I included mock data (and its generation), a UI, the broken server, and a working server that doesn't have the reactive file reader.
UPDATES
The only thing left is to have the renderUI 'group' not reset the moment the file is reread. Normally it's a good thing, but here I don't want that.
Packages
library(tidyr); library(dplyr); library(ggplot2); library(readr); library(stringr)
library(shiny)
#library(DT)
Mock Data
a1 <- structure(list(Group = c("alpha_1", "alpha_1", "alpha_2", "alpha_2", "alpha_3", "alpha_3"), Sample = c("ps_1", "ps_2", "ps_1", "ps_2", "ps_1", "ps_2"), x = c(1, 1.1, 4, 4.1, 6.8, 7), y = c(2.1, 2, 7.3, 7, 10, 9.7)), .Names = c("Group", "Sample", "x", "y"), row.names = c(NA,-6L), class = c("tbl_df", "tbl", "data.frame"), spec = structure(list(cols = structure(list(Group = structure(list(), class = c("collector_character", "collector")),Sample = structure(list(), class = c("collector_character","collector")), x = structure(list(), class = c("collector_double", "collector")), y = structure(list(), class = c("collector_double", "collector"))), .Names = c("Group", "Sample", "x", "y")), default = structure(list(), class = c("collector_guess", "collector"))), .Names = c("cols", "default"), class = "col_spec"))
a2 <- structure(list(Group = c("alpha_6", "alpha_6", "alpha_7", "alpha_7", "alpha_9", "alpha_9", "alpha_10", "alpha_10"), Sample = c("ps_1", "ps_2", "ps_1", "ps_2", "ps_1", "ps_2", "ps_1", "ps_2"), x = c(3,3.2, 5, 5.1, 1, 1.1, 5, 5.1), y = c(8.1, 7, 3, 4, 14, 15, 4,3)), .Names = c("Group", "Sample", "x", "y"), row.names = c(NA, -8L), class = c("tbl_df", "tbl", "data.frame"), spec = structure(list(cols = structure(list(Group = structure(list(), class = c("collector_character", "collector")), Sample = structure(list(), class = c("collector_character","collector")), x = structure(list(), class = c("collector_double", "collector")), y = structure(list(), class = c("collector_double", "collector"))), .Names = c("Group", "Sample", "x", "y")), default = structure(list(), class = c("collector_guess", "collector"))), .Names = c("cols", "default"), class = "col_spec"))
b2 <- structure(list(Group = c("beta_3", "beta_3", "beta_4", "beta_4", "beta_6", "beta_6"), Sample = c("ps_1", "ps_2", "ps_1", "ps_2", "ps_1", "ps_2"), x = c(3, 3.2, 5, 5.1, 1, 1.1), y = c(8.1, 7, 3, 4, 14, 15)),.Names = c("Group", "Sample", "x", "y"), row.names = c(NA, -8L), class = c("tbl_df", "tbl", "data.frame"), spec = structure(list(cols = structure(list(Group = structure(list(), class = c("collector_character", "collector")), Sample = structure(list(), class = c("collector_character","collector")), x = structure(list(), class = c("collector_double", "collector")), y = structure(list(), class = c("collector_double", "collector"))), .Names = c("Group", "Sample", "x", "y")), default = structure(list(), class = c("collector_guess", "collector"))), .Names = c("cols", "default"), class = "col_spec"))
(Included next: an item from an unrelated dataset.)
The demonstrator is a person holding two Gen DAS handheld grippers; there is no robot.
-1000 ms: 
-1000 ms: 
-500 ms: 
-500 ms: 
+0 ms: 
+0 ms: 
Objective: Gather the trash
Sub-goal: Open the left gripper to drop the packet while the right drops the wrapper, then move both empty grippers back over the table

b3 <- structure(list(Group = c("beta_3", "beta_3", "beta_4", "beta_4", "beta_6", "beta_6"), Sample = c("ps_1", "ps_2", "ps_1", "ps_2", "ps_1", "ps_2"), x = c(3, 3.2, 5, 5.1, 1, 1.1), y = c(8.1, 7, 3, 4, 14, 15)), .Names = c("Group", "Sample", "x", "y"), row.names = c(NA, -8L), class = c("tbl_df", "tbl", "data.frame"), spec = structure(list(cols = structure(list(Group = structure(list(), class = c("collector_character", "collector")), Sample = structure(list(), class = c("collector_character","collector")), x = structure(list(), class = c("collector_double", "collector")), y = structure(list(), class = c("collector_double", "collector"))), .Names = c("Group", "Sample", "x", "y")), default = structure(list(), class = c("collector_guess", "collector"))), .Names = c("cols", "default"), class = "col_spec"))
# Data export to simulate the problem
lz_write <- function(input) {
write_csv(input, paste0(substitute(input), ".csv"))
}
lz_write(a1); lz_write(a2); lz_write(b2); lz_write(b3) # Messed up function for lapply...
# rm(list = ls()) # Clean the environment
UI
ui <- fluidPage(
titlePanel("Minimal Example"),
fluidRow(
column(width = 2, class = "well",
# File selection
HTML(paste("Which file?")),
# Prefix:
selectInput(inputId = "p",
label = "Prefix:",
choices = c("a", "b", "c"),
selected = "a"),
# Suffix:
numericInput(inputId = "s",
label = "Suffix:",
min = 1,
max = 3,
value = 1,
step = 1)),
column(width = 10,
plotOutput(outputId = "scatterplot",
dblclick = "plot_dblclick", # Might not be necessary, but it's not more work to include but more work to exclude
brush = brushOpts(id = "plot_brush", resetOnNew = TRUE)))
),
fluidRow(
column(width = 3,
br(),
uiOutput(outputId = "group_n")),
column(width = 9,
fixedRow(
column(width = 3,
HTML(paste0("Arg 1"))),
column(width = 3,
HTML(paste0("Arg 2"))),
column(width = 3,
uiOutput(outputId = "num_2"))
)
)
),
fluidRow(
br(), br(), br(), #Lets add some gaps or spacing
DT::dataTableOutput(outputId = "Table")) # Summary table
) # Not sure if actually necessary for this example
Broken Server
It's only problem right now is that the UI resets the moment the file is re-read...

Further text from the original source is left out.